= North Carolina Institute of Medicine =

The North Carolina Institute of Medicine (NC IOM) is a quasi-state agency charged with building consensus on critical matters of health policy facing North Carolina and advising on health matters.

==History==

The North Carolina Institute of Medicine was chartered by the North Carolina General Assembly in 1983 by the creation of a general statute charging it with four purposes.

1. Be concerned with the health of the people of North Carolina;
2. Monitor and study health matters;
3. Respond authoritatively when found advisable;
4. Respond to requests from outside sources for analysis and advice when this will aid in forming a basis for health policy decisions.

It has no affiliation with the Institute of Medicine of the National Academy of Sciences. It is administratively housed in the Cecil G. Sheps Center for Health Services Research at the University of North Carolina.

==Leadership==
===Presidents===

John Sessions was the first President and CEO, serving from 1984 to 1986.

Ewald W. Busse was president from 1986 until 1994.

In 1994, Gordon E. DeFriese assumed the position of President and CEO.

The current President and CEO is Pam Silberman.

===Chairs of the Board===

The founding Chair was James E. Davis who convinced North Carolina legislators that an organization based on the National IOM would greatly benefit North Carolina citizens. Dr.
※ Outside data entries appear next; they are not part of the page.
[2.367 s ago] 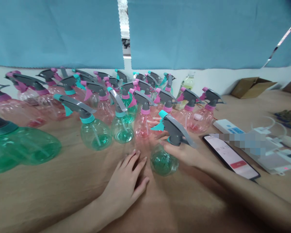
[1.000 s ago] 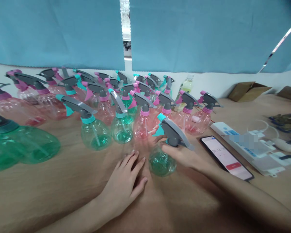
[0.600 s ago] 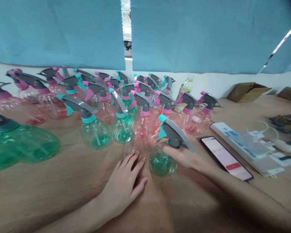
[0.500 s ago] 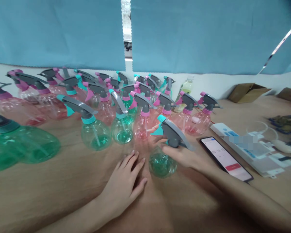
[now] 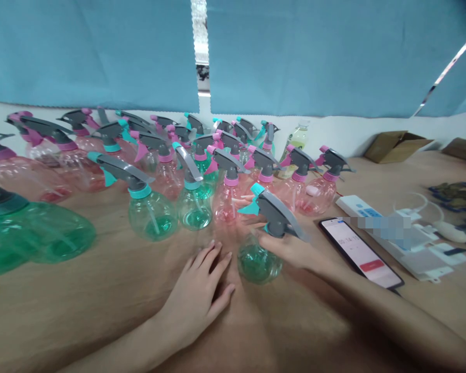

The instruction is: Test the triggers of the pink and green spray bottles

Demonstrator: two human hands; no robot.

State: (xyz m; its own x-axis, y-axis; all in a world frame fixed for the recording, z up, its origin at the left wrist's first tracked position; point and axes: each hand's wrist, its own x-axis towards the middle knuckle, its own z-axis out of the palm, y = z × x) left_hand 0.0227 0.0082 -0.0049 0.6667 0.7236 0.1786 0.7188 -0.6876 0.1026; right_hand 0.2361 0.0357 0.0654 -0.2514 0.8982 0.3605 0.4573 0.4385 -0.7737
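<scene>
My right hand [image 5: 291,249] is around the neck of a green spray bottle [image 5: 259,263] with a grey and turquoise trigger head. The thumb lies against the near side of the neck, while the fingers reach behind it to the left, partly hidden. This bottle stands upright on the table. To its left, my left hand [image 5: 199,282] rests palm down on the tabletop, fingers spread, holding nothing. Just beyond stand another green spray bottle [image 5: 195,210] and a pink spray bottle [image 5: 226,207].
Several more pink and green spray bottles crowd the back and left, including a large-looking green one [image 5: 64,233] at left. On the right lie a phone [image 5: 361,251] and a white power strip [image 5: 388,233]. Behind are a drink bottle [image 5: 297,137] and an open cardboard box [image 5: 396,146].
The right hand's fingers behind the bottle stretch slightly further out. The view has shifted a little; the left hand and the bottles otherwise stay in place.
</scene>
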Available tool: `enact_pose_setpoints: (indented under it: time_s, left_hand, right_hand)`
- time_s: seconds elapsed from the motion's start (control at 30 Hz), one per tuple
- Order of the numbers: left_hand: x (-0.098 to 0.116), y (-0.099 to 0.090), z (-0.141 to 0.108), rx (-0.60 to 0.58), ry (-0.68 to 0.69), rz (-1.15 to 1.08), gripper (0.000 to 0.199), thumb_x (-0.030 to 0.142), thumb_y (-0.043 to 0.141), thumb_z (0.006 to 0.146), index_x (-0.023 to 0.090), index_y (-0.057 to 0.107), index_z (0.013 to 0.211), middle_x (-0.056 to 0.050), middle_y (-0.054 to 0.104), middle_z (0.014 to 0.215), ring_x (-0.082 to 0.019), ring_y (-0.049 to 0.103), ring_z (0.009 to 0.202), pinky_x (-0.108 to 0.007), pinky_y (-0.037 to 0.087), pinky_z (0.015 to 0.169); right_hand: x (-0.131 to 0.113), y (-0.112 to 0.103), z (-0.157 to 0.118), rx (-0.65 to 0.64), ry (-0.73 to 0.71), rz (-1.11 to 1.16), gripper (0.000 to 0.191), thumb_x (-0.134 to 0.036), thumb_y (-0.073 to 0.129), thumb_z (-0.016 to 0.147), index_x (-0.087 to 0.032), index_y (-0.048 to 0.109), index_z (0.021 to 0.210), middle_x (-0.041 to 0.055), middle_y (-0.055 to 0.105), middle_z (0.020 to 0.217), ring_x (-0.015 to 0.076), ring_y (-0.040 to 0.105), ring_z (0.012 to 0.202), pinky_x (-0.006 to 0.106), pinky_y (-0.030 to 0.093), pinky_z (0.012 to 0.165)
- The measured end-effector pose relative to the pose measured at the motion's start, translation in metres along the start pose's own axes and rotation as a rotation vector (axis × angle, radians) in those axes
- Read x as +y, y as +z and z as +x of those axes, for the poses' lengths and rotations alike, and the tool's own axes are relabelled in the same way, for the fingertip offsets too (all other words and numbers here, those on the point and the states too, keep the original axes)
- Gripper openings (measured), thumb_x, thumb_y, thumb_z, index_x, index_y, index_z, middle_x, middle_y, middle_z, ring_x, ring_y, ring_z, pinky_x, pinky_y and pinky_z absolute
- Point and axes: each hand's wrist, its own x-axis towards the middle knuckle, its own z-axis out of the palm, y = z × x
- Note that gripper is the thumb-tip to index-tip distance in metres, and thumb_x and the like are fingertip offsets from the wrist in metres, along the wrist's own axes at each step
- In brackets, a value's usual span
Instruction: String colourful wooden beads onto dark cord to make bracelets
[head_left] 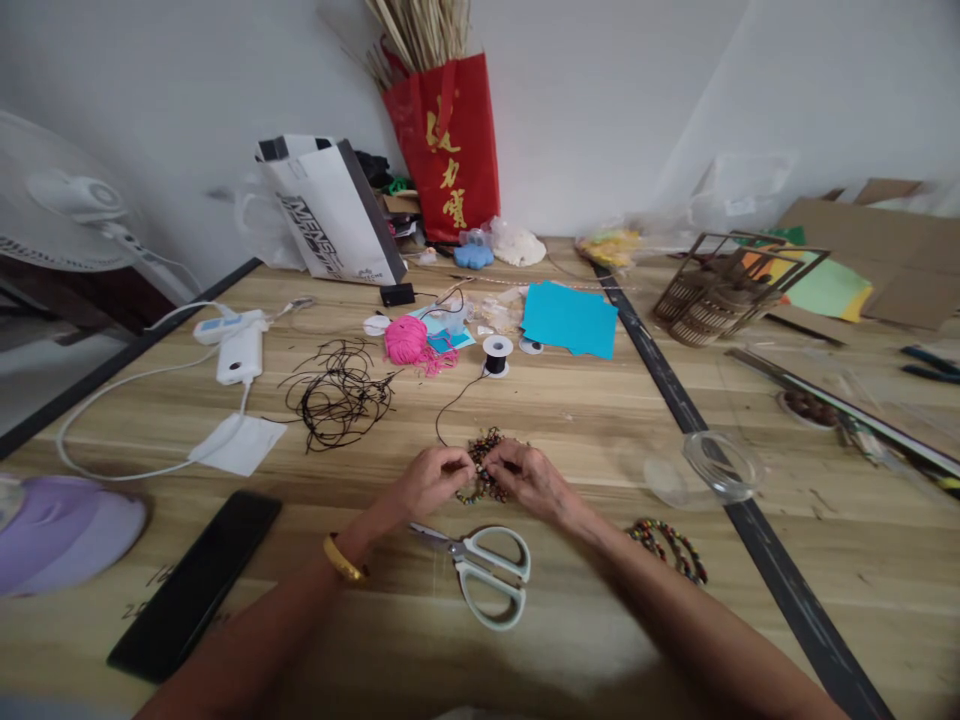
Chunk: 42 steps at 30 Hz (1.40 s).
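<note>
Both hands meet at a small heap of dark, multicoloured beads point(491, 487) on the wooden table. My left hand point(439, 480) is at the heap's left side, its thumb and fingers pinched together. From the right, my right hand point(529, 477) reaches over the beads with its fingers also pinched. What each pinch holds is too small to make out. Behind them stands a spool of black cord point(496, 362), its loose end trailing toward the beads. White-handled scissors point(487, 575) lie just in front of the hands. Beaded bracelets point(675, 550) rest beside my right forearm.
A tangle of black cord point(341, 395), pink yarn point(406, 340) and blue sheets point(570, 318) lie farther back. A clear round container point(724, 467) is at the right. At the left are a black phone-like slab point(199, 585) and a power strip point(240, 350) with cable.
</note>
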Motion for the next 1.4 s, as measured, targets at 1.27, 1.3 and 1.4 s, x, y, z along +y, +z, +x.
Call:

Davis was a notable physician at Duke University and went on to become the president of both the North Carolina Medical Society and the AMA.

E. Harvey Estes served as Chair until 2006.
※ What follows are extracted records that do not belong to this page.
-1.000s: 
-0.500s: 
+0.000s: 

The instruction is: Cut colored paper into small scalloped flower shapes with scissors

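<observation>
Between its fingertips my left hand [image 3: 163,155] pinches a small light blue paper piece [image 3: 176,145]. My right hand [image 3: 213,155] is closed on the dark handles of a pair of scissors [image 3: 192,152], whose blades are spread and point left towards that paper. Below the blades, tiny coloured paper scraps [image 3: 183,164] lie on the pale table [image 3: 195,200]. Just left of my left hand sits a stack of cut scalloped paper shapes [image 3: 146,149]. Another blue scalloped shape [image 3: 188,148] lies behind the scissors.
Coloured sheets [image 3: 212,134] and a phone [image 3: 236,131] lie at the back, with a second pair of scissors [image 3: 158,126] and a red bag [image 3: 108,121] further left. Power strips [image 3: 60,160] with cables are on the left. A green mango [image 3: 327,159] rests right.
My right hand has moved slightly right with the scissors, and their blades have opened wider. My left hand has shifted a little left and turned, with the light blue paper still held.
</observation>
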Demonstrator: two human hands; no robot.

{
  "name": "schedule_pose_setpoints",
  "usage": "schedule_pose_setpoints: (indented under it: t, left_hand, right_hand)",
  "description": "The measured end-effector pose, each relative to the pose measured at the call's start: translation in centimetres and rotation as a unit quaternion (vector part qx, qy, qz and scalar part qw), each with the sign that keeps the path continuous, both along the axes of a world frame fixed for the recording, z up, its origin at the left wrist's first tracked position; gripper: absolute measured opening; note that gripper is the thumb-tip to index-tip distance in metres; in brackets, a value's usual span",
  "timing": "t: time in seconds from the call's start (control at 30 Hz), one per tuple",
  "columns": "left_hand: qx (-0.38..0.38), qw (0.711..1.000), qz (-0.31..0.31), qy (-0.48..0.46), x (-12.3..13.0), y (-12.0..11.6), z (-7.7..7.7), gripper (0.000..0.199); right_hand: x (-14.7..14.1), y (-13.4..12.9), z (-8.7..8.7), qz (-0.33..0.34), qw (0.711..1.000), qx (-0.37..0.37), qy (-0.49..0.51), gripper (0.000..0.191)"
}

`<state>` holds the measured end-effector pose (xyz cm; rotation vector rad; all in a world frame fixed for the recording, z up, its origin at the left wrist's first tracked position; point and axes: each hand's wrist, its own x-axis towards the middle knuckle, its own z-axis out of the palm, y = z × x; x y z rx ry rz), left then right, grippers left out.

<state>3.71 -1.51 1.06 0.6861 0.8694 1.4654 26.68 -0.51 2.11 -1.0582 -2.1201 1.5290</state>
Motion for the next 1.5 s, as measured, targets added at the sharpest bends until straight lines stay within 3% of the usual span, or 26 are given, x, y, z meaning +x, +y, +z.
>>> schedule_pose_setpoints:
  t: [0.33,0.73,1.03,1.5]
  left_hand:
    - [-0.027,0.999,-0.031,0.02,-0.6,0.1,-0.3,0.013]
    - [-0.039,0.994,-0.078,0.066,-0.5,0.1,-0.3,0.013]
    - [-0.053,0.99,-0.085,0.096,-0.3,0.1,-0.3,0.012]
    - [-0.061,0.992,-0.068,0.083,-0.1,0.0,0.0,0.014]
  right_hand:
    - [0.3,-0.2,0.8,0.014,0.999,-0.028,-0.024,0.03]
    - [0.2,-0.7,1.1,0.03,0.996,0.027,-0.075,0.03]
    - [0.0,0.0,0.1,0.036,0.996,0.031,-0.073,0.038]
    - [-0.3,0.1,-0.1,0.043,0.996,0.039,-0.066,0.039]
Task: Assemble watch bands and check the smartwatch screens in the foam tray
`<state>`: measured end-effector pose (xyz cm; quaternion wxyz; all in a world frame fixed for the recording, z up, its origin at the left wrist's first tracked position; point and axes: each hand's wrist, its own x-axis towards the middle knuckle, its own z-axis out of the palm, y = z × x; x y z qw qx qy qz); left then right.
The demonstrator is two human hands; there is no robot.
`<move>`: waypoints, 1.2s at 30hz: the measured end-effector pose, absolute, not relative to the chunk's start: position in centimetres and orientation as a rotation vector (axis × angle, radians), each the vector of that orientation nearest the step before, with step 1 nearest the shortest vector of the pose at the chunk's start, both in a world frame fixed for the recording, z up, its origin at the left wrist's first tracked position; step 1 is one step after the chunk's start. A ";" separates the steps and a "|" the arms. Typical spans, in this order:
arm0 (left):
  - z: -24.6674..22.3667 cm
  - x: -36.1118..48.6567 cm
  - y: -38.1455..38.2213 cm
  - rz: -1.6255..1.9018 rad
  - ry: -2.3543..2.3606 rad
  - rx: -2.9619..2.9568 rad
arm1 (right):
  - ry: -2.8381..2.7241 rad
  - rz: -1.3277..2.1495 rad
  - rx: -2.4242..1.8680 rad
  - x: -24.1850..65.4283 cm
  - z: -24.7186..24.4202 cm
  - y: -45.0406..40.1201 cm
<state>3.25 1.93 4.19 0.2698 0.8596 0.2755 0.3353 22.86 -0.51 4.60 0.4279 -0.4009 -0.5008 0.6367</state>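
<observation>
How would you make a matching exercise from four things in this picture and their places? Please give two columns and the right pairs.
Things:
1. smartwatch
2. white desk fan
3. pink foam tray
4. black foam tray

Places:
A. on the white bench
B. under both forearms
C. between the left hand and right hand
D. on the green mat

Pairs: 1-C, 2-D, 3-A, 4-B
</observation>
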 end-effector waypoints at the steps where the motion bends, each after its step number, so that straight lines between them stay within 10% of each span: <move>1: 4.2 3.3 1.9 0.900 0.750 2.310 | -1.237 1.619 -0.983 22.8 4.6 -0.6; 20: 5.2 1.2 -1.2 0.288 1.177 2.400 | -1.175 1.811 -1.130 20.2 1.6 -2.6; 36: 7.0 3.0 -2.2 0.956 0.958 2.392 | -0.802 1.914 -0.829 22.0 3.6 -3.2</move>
The current Chair of the Board of Directors is William Atkinson, President and CEO of WakeMed Health and Hospitals.

==Publications==

Since 2002, the NC IOM has been a co-publisher (with The Duke Endowment) of the North Carolina Medical Journal.
The NC IOM also produces a wide range of materials, ranging from final reports of Task Forces to smaller snapshots of the current health of North Carolinians.

===2007===
- Stockpiling Solutions: Ethics and Pandemic Influenza Planning
- Providers in Demand: Primary Care and Specialty Supply Workforce
- Just What Did the Doctor Order: Health Literacy

===2006===
- NC IOM Task Force on Covering the Uninsured: Final Report
- Evidence-Based Approaches to Worksite Wellness and Employee Health Promotion and Disease Prevention
- 2006 North Carolina Child Health Report Card (co-produced with Action for Children North Carolina)

===2005===
- NC IOM Task Force on the NC Healthcare Safety Net: Final Report
- New Directions for North Carolina: A Report of the NC Institute of Medicine Task Force on Child Abuse Prevention
- 2005 North Carolina Child Health Report Card

===2004===
- NC IOM Task Force on the NC Healthcare Safety Net: Final Report
- NC IOM Task Force on the NC Nursing Workforce: Final Report
- 2004 North Carolina Child Health Report Card

==Trivia==

The Kentucky Institute of Medicine is based on the design of the NC IOM.